Dr. Rappuoli’s career has led to advancements in many areas of immunology, although he says he is most proud of his work related to vaccines to help prevent meningococcal meningitis. An infection of the lining of the brain and spinal cord, meningococcal meningitis can be fatal and fast-acting, leading to death or permanent disability in as little as 24 hours. The disease is mostly caused by 5 different serogroups, and in large part due to Dr. Rappuoli’s and other researchers’ groundbreaking efforts, today we have vaccines to prevent the 5 most common serogroups.

The Driving Force

Over the course of his career, Dr. Rappuoli has contributed to our ability to treat and prevent meningitis.

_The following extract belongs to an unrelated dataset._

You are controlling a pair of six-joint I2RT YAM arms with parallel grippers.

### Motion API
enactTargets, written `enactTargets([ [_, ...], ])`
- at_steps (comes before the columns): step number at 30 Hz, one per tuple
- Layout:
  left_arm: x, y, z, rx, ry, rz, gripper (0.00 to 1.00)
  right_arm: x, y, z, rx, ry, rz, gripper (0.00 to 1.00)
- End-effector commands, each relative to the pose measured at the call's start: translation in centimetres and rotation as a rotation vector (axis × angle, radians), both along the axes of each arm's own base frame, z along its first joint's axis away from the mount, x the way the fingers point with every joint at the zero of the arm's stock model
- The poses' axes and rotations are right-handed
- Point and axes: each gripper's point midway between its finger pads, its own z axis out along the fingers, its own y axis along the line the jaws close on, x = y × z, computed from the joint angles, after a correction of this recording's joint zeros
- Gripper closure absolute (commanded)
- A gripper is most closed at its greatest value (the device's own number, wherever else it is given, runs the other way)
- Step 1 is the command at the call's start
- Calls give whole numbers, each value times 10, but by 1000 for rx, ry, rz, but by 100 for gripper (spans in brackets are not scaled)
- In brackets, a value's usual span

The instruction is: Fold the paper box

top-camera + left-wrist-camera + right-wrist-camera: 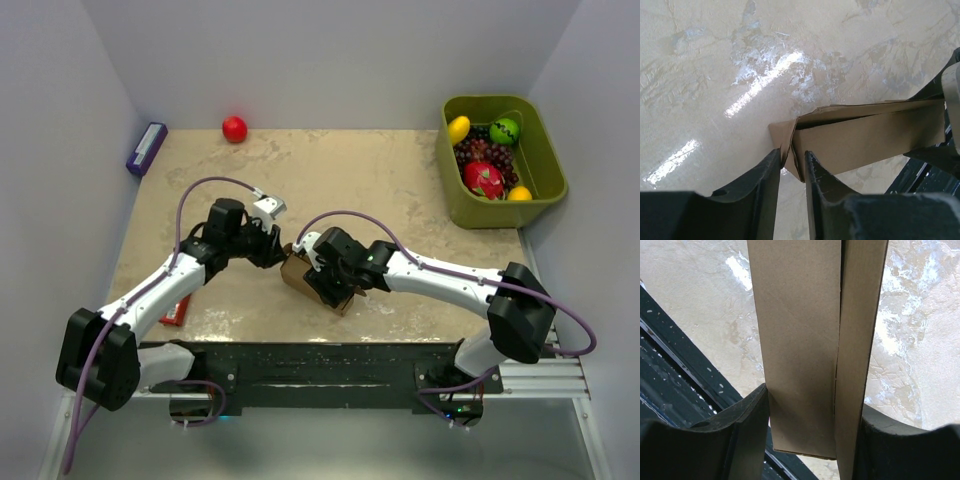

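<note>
Top external view: the paper box (300, 276) sits on the table (400, 190) near its front edge, between the two arms and well apart from everything else.
Right gripper (815, 399): clamped across the box; in the right wrist view one finger presses each side.
Left gripper (792, 154): narrowed onto a folded corner flap at the box's left end, with cardboard filling the gap between the fingers.
Surroundings: green bin (548, 170) of fruit at far right; red ball (234, 128) and purple box (147, 148) at far left; flat red box (176, 310) partly hidden by the left arm.
Obstructions: the right wrist covers most of the box from above.
Arm pose: both elbows are bent outward, and the wrists converge on the box from opposite sides.
</note>
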Motion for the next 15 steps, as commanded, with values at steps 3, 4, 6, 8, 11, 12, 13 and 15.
enactTargets([
  [3,11,-10,23,-56,-76,-29,72,-9,-19,-20,-89,44,22,70],
  [4,12,-10,23,-54,-75,-28,72,-8,-19,-20,-87,42,20,70],
  [6,11,-11,23,-61,-73,-32,72,-9,-19,-21,-89,44,23,70],
  [8,10,-13,22,-69,-66,-41,75,-9,-19,-20,-90,43,23,70],
  [11,8,-16,22,-90,-48,-50,84,-6,-21,-21,-100,28,8,71],
  [12,6,-18,21,-98,-30,-48,86,-5,-22,-21,-105,30,6,71],
  [13,6,-19,21,-106,-25,-47,89,-5,-21,-21,-106,28,10,72],
  [15,4,-20,20,-126,-4,-34,97,-5,-22,-22,-111,29,12,72],
])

In the mid-1980s, he helped apply a new approach used by haemophilus influenzae (Hib) researchers to develop vaccines for meningococcal meningitis, which led to vaccines for serogroups A and C. Serogroup A is more common in Africa, while serogroup C appears more often in the West; tackling the two together would have worldwide impact. 

Twenty years ago, Dr. Rappuoli’s work led to a vaccination campaign in the United Kingdom with a monovalent serogroup C vaccine. One year later, meningitis cases dropped from 1,500 annually to less than 70. 

“When I saw the results, I had incredible joy,” Dr. Rappuoli says. “Previously, meningitis was a disease that we couldn’t treat effectively, which lead to horrible symptoms, and even families destroyed. It was one of the best moments of my career.” 
In the early 2000s, Dr. Rappuoli and his team turned their focus to preventing meningitis. This required a new approach that took ten years to go from initial research to a workable vaccine. But the pursuit was worth it.

Challenges and Collaboration

Dr. Rappuoli says he is excited at the prospect of using vaccines to eliminate some of the world’s worst diseases, noting that vaccines are a powerful tool to improve health outcomes in developing countries. 

“Today, life expectancy is 30 to 40 years longer than it was 100 years ago, and when we examine the reasons why, we see it’s mostly the result of our ability to conquer infectious diseases,” Dr. Rappuoli says. “I think we need to remember the value of vaccines and how transformative they have been in keeping us healthy.”

For these reasons and more, Dr. Rappuoli says he eagerly awaits the future. 

“Today we are able to do things that we couldn’t even do five years ago,” he says. “In another five years, I believe this progress will continue, and in 15 to 20 years, we’ll be doing things we could never dream of today.”